## Task details
Please retype the listing below, matching every line exactly.

## Supplied data
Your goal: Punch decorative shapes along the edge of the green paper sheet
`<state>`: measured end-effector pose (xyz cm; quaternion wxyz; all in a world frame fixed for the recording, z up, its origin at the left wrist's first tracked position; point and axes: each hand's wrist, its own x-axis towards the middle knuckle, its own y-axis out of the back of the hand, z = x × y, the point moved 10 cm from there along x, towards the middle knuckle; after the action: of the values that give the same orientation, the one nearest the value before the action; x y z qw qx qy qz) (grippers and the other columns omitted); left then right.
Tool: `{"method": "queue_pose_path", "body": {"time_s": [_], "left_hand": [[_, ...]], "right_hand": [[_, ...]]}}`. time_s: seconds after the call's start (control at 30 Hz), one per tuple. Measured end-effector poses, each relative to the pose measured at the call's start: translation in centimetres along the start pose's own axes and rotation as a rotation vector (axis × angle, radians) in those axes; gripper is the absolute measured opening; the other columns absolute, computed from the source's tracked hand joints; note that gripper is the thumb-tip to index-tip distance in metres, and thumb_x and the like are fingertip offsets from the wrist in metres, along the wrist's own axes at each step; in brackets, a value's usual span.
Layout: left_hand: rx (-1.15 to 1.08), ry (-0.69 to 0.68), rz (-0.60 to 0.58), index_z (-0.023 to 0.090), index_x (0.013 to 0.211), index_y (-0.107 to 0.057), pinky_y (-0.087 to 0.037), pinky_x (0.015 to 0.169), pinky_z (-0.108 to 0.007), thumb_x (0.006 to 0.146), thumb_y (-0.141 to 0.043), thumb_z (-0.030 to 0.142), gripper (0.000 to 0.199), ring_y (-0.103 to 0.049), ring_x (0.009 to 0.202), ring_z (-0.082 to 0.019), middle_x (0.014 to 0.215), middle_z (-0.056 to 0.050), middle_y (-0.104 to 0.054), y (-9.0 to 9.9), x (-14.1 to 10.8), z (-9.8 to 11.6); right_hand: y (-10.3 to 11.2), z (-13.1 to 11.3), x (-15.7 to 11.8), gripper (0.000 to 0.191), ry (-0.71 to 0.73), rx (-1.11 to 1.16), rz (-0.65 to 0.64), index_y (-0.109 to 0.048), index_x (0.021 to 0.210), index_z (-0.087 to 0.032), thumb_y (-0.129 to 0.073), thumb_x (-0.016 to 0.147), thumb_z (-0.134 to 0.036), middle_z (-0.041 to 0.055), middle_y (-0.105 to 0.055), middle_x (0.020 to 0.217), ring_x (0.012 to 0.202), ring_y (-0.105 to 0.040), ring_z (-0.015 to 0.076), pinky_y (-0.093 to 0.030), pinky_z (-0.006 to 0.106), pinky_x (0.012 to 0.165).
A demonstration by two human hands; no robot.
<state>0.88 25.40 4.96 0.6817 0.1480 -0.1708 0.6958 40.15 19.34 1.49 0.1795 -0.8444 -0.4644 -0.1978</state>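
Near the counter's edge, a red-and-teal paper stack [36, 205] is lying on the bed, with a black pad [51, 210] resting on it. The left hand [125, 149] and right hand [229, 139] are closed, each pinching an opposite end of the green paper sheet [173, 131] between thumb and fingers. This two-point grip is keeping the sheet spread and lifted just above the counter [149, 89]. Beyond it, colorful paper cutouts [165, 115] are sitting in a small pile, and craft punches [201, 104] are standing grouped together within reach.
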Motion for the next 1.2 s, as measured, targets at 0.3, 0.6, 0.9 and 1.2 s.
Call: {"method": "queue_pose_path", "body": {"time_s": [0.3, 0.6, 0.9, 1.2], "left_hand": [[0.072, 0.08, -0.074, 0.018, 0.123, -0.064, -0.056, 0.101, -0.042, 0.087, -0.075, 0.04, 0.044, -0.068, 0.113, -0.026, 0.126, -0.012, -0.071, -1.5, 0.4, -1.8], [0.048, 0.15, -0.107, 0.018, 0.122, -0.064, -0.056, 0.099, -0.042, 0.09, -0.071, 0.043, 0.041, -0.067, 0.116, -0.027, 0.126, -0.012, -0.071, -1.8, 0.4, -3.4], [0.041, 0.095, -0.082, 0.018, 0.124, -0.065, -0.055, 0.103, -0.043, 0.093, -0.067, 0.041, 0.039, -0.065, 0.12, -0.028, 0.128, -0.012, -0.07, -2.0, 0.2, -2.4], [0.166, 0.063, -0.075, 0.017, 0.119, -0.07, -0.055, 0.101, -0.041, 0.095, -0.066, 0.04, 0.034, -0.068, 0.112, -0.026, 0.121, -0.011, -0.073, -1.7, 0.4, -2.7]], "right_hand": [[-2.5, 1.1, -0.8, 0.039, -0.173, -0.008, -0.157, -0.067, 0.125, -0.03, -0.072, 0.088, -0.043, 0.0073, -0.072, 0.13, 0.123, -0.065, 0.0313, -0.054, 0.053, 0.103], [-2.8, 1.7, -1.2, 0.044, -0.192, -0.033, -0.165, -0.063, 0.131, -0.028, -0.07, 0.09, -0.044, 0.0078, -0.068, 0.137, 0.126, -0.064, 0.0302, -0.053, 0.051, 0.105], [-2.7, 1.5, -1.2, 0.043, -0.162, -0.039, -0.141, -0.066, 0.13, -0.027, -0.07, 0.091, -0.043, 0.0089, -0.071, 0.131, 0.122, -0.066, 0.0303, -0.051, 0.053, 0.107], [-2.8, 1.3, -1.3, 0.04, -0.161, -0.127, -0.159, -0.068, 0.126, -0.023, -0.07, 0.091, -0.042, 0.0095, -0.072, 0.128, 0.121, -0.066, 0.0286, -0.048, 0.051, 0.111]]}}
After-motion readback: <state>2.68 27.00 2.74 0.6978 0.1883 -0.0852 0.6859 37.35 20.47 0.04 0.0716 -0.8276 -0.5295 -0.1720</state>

## The answer
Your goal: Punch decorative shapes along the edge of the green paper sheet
`<state>`: measured end-effector pose (xyz cm; quaternion wxyz; all in a world frame fixed for the recording, z up, its origin at the left wrist's first tracked position; point and axes: each hand's wrist, its own x-axis towards the middle knuckle, its own y-axis out of the back of the hand, z = x × y, the point moved 10 cm from there along x, towards the middle knuckle; after the action: of the values that give the same orientation, the one nearest the value before the action; x y z qw qx qy qz) (grippers and the other columns omitted); left then right.
Tool: `{"method": "queue_pose_path", "body": {"time_s": [_], "left_hand": [[_, ...]], "right_hand": [[_, ...]]}}`. time_s: seconds after the call's start (control at 30 Hz), one per tuple. Measured end-effector poses, each relative to the pose measured at the call's start: translation in centimetres along the start pose's own axes and rotation as a rotation vector (axis × angle, radians) in those axes; gripper is the absolute measured opening; the other columns absolute, computed from the source's tracked hand joints; note that gripper is the thumb-tip to index-tip distance in metres, and thumb_x and the like are fingertip offsets from the wrist in metres, along the wrist's own axes at each step; in brackets, a value's usual span.
Layout: left_hand: rx (-1.15 to 1.08), ry (-0.69 to 0.68), rz (-0.60 to 0.58), index_z (-0.023 to 0.090), index_x (0.013 to 0.211), index_y (-0.107 to 0.057), pinky_y (-0.087 to 0.037), pinky_x (0.015 to 0.169), pinky_z (-0.108 to 0.007), thumb_x (0.006 to 0.146), thumb_y (-0.141 to 0.043), thumb_z (-0.030 to 0.142), gripper (0.000 to 0.199), ring_y (-0.103 to 0.049), ring_x (0.009 to 0.202), ring_z (-0.082 to 0.019), middle_x (0.014 to 0.215), middle_z (-0.056 to 0.050), middle_y (-0.104 to 0.054), y (-9.0 to 9.9), x (-14.1 to 10.8), z (-9.8 to 11.6); right_hand: y (-10.3 to 11.2), z (-13.1 to 11.3), x (-15.7 to 11.8), gripper (0.000 to 0.191), ry (-0.71 to 0.73), rx (-1.11 to 1.16), rz (-0.65 to 0.64), index_y (-0.109 to 0.048), index_x (0.021 to 0.210), index_z (-0.087 to 0.032), thumb_y (-0.129 to 0.073), thumb_x (-0.016 to 0.147), thumb_z (-0.134 to 0.036), middle_z (-0.041 to 0.055), middle_y (-0.105 to 0.055), middle_x (0.020 to 0.217), ring_x (0.012 to 0.202), ring_y (-0.105 to 0.040), ring_z (-0.015 to 0.076), pinky_y (-0.093 to 0.030), pinky_z (-0.006 to 0.106), pinky_x (0.012 to 0.165).
A demonstration by two human hands; no robot.
<state>0.88 25.40 4.96 0.6817 0.1480 -0.1708 0.6958 40.15 19.34 1.49 0.1795 -0.8444 -0.4644 -0.1978</state>
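Near the counter's edge, a red-and-teal paper stack [36, 205] is lying on the bed, with a black pad [51, 210] resting on it. The left hand [125, 149] and right hand [229, 139] are closed, each pinching an opposite end of the green paper sheet [173, 131] between thumb and fingers. This two-point grip is keeping the sheet spread and lifted just above the counter [149, 89]. Beyond it, colorful paper cutouts [165, 115] are sitting in a small pile, and craft punches [201, 104] are standing grouped together within reach.
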Motion for the next 1.2 s, as measured, targets at 0.3, 0.6, 0.9 and 1.2 s.
Call: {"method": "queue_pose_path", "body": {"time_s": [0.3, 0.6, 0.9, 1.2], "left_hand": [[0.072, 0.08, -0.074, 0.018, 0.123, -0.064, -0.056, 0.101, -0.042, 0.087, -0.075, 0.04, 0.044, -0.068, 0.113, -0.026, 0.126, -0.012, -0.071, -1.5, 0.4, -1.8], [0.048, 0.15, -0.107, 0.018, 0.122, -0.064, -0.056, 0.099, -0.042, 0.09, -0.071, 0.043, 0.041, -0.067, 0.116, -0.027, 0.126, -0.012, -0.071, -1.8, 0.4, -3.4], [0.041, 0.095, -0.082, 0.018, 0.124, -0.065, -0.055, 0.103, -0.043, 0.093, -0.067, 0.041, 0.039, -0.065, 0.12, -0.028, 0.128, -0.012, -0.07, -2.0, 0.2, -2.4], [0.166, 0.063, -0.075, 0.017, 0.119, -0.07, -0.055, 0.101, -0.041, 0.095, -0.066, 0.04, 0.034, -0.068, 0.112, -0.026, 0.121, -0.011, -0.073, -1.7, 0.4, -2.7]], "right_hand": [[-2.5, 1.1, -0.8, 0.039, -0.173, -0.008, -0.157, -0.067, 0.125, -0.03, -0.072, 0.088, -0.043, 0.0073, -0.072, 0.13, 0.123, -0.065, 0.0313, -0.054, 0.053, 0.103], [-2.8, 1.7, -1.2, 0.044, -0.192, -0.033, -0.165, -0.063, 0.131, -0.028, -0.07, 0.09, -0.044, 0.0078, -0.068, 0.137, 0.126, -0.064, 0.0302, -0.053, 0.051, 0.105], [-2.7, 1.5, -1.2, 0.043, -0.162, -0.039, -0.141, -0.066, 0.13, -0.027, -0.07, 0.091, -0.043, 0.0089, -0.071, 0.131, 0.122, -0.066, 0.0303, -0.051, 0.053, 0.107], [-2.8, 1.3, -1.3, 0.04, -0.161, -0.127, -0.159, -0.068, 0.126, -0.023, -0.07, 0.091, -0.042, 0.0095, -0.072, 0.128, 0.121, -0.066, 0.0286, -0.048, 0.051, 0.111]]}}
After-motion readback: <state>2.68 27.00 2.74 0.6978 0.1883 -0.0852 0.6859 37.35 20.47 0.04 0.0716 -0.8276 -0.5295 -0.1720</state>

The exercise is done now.